> Work required: Output the material exactly, with every line intact.

> Data provided:
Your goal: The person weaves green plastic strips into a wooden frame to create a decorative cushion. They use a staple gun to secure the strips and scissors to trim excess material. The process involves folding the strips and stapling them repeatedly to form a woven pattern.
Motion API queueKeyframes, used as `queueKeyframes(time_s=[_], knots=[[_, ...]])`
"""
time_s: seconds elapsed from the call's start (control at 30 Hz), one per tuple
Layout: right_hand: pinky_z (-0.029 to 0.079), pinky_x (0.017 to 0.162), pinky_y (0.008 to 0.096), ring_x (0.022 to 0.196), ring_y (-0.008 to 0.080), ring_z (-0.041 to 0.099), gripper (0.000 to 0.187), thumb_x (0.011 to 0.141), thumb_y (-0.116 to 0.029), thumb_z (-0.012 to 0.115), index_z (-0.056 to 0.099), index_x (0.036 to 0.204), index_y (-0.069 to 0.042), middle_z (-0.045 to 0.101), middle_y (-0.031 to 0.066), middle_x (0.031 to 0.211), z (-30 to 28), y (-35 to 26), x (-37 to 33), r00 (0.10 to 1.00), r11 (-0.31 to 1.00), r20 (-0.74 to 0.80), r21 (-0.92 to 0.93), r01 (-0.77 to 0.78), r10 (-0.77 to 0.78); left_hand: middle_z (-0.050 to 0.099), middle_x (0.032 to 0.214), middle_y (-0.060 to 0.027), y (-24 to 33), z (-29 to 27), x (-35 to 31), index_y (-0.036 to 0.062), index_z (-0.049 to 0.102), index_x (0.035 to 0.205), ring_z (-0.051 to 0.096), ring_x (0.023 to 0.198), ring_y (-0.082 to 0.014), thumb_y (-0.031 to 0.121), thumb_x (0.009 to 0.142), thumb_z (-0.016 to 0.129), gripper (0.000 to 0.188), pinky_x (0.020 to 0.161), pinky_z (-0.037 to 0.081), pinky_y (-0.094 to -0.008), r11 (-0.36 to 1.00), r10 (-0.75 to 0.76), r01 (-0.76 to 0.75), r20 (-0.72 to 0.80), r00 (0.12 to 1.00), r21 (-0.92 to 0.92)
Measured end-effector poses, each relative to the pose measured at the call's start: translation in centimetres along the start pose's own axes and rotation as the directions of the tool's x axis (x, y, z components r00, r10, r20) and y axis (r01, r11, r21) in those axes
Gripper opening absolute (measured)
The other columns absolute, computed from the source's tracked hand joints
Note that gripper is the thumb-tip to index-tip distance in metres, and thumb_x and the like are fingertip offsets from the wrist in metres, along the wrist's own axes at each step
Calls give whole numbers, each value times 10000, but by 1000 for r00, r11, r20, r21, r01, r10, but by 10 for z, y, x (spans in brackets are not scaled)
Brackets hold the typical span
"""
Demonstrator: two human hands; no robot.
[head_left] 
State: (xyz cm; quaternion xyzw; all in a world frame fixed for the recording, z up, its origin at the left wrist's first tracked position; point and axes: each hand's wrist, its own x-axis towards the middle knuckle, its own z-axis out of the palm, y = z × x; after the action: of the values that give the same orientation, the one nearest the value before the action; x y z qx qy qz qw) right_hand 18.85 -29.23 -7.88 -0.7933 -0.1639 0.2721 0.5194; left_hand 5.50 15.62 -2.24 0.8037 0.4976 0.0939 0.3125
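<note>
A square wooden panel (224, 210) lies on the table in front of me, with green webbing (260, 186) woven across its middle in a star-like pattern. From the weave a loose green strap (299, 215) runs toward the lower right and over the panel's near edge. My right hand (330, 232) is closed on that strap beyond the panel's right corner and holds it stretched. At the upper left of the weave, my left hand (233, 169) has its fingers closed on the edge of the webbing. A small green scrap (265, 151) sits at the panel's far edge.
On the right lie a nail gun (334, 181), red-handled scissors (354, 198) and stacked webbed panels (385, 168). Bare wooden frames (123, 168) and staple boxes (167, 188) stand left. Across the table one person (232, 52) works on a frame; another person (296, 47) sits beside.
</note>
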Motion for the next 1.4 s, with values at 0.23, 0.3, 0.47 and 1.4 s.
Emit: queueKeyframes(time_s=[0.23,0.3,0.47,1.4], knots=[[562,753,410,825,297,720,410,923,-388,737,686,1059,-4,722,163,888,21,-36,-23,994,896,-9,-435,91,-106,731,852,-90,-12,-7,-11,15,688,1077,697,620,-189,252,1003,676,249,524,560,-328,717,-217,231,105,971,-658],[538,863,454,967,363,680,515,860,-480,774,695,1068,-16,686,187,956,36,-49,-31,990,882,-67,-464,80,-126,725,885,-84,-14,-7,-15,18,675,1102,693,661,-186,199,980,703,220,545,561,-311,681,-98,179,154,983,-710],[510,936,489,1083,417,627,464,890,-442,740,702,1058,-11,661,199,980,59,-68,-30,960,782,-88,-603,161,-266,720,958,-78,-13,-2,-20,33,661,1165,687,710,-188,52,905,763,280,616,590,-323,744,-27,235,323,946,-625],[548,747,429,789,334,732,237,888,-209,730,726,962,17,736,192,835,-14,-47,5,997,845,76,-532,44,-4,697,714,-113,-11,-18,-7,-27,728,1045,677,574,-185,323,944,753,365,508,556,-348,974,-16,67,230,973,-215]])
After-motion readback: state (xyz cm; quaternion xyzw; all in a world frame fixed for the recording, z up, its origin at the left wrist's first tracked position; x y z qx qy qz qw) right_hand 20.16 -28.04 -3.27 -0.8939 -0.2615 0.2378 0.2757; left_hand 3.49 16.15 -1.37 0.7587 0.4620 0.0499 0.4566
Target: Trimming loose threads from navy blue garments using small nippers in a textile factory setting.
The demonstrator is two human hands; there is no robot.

> Output for this exercise:
Your goal: The person weaves green plastic strips into a wooden frame to create a decorative cushion. They use a staple gun to secure the strips and scissors to trim excess material. The process involves folding the strips and stapling them repeatedly to form a woven pattern.
Motion API queueKeyframes, used as `queueKeyframes(time_s=[_], knots=[[_, ...]])`
"""
time_s: seconds elapsed from the call's start (control at 30 Hz), one per tuple
Layout: right_hand: pinky_z (-0.029 to 0.079), pinky_x (0.017 to 0.162), pinky_y (0.008 to 0.096), ring_x (0.022 to 0.196), ring_y (-0.008 to 0.080), ring_z (-0.041 to 0.099), gripper (0.000 to 0.187), thumb_x (0.011 to 0.141), thumb_y (-0.116 to 0.029), thumb_z (-0.012 to 0.115), index_z (-0.056 to 0.099), index_x (0.036 to 0.204), index_y (-0.069 to 0.042), middle_z (-0.045 to 0.101), middle_y (-0.031 to 0.066), middle_x (0.031 to 0.211), z (-30 to 28), y (-35 to 26), x (-37 to 33), r00 (0.10 to 1.00), r11 (-0.31 to 1.00), r20 (-0.74 to 0.80), r21 (-0.92 to 0.93), r01 (-0.77 to 0.78), r10 (-0.77 to 0.78); left_hand: middle_z (-0.050 to 0.099), middle_x (0.032 to 0.214), middle_y (-0.060 to 0.027), y (-24 to 33), z (-29 to 27), x (-35 to 31), index_y (-0.036 to 0.062), index_z (-0.049 to 0.102), index_x (0.035 to 0.205), ring_z (-0.051 to 0.096), ring_x (0.023 to 0.198), ring_y (-0.082 to 0.014), thumb_y (-0.031 to 0.121), thumb_x (0.009 to 0.142), thumb_z (-0.016 to 0.129), gripper (0.000 to 0.188), pinky_x (0.020 to 0.161), pinky_z (-0.037 to 0.081), pinky_y (-0.094 to -0.008), r11 (-0.36 to 1.00), r10 (-0.75 to 0.76), r01 (-0.76 to 0.75), r20 (-0.72 to 0.80), r00 (0.12 to 1.00), r21 (-0.92 to 0.92)
Measured end-effector poses, each relative to the pose measured at the call's start: translation in centimetres along the start pose's own axes and rotation as the directions of the tool's x axis (x, y, z components r00, r10, r20) and y axis (r01, r11, r21) in those axes
Gripper opening absolute (measured)
The other columns absolute, computed from the source's tracked hand joints
Note that gripper is the thumb-tip to index-tip distance in metres, and thumb_x and the like are fingertip offsets from the wrist in metres, along the wrist's own axes at each step
Calls give whole numbers, each value times 10000, but by 1000 for r00, r11, r20, r21, r01, r10, but by 10 for z, y, x (spans in brackets are not scaled)
Brackets hold the typical span
"""
Demonstrator: two human hands; no robot.
[head_left] 
State: (xyz cm; quaternion xyzw; all in a world frame fixed for the recording, z up, its origin at the left wrist's first tracked position; point and axes: each hand's wrist, its own x-axis towards the middle knuckle, its own z-axis out of the palm, y = z × x; after the action: of the values that give the same orientation, the one nearest the value before the action; x y z qx qy qz qw) right_hand 18.85 -29.23 -7.88 -0.7933 -0.1639 0.2721 0.5194; left_hand 5.50 15.62 -2.24 0.8037 0.4976 0.0939 0.3125
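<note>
A square wooden panel (224, 210) lies on the table in front of me, with green webbing (260, 186) woven across its middle in a star-like pattern. From the weave a loose green strap (299, 215) runs toward the lower right and over the panel's near edge. My right hand (330, 232) is closed on that strap beyond the panel's right corner and holds it stretched. At the upper left of the weave, my left hand (233, 169) has its fingers closed on the edge of the webbing. A small green scrap (265, 151) sits at the panel's far edge.
On the right lie a nail gun (334, 181), red-handled scissors (354, 198) and stacked webbed panels (385, 168). Bare wooden frames (123, 168) and staple boxes (167, 188) stand left. Across the table one person (232, 52) works on a frame; another person (296, 47) sits beside.
</note>
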Motion for the next 1.4 s, with values at 0.23, 0.3, 0.47 and 1.4 s.
Emit: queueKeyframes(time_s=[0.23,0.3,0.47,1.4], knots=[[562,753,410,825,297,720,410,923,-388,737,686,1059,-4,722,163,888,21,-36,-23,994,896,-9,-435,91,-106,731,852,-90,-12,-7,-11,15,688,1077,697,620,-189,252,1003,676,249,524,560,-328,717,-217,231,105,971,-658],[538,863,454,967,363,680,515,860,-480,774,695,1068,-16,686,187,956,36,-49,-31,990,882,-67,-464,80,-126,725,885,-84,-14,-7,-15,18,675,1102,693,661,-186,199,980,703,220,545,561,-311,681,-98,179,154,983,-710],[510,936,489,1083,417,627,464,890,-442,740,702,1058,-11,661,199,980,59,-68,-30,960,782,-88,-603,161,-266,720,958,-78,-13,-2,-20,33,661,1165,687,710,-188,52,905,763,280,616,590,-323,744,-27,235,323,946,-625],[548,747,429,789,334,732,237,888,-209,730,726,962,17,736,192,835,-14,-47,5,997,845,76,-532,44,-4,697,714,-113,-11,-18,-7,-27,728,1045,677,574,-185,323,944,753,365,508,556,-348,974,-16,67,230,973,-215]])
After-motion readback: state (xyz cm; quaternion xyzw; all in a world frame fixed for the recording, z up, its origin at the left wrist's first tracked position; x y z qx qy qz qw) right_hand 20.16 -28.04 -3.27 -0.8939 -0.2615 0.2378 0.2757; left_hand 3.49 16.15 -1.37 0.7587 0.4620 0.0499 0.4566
Target: Trimming loose threads from navy blue garments using small nippers in a textile factory setting.
The demonstrator is two human hands; there is no robot.

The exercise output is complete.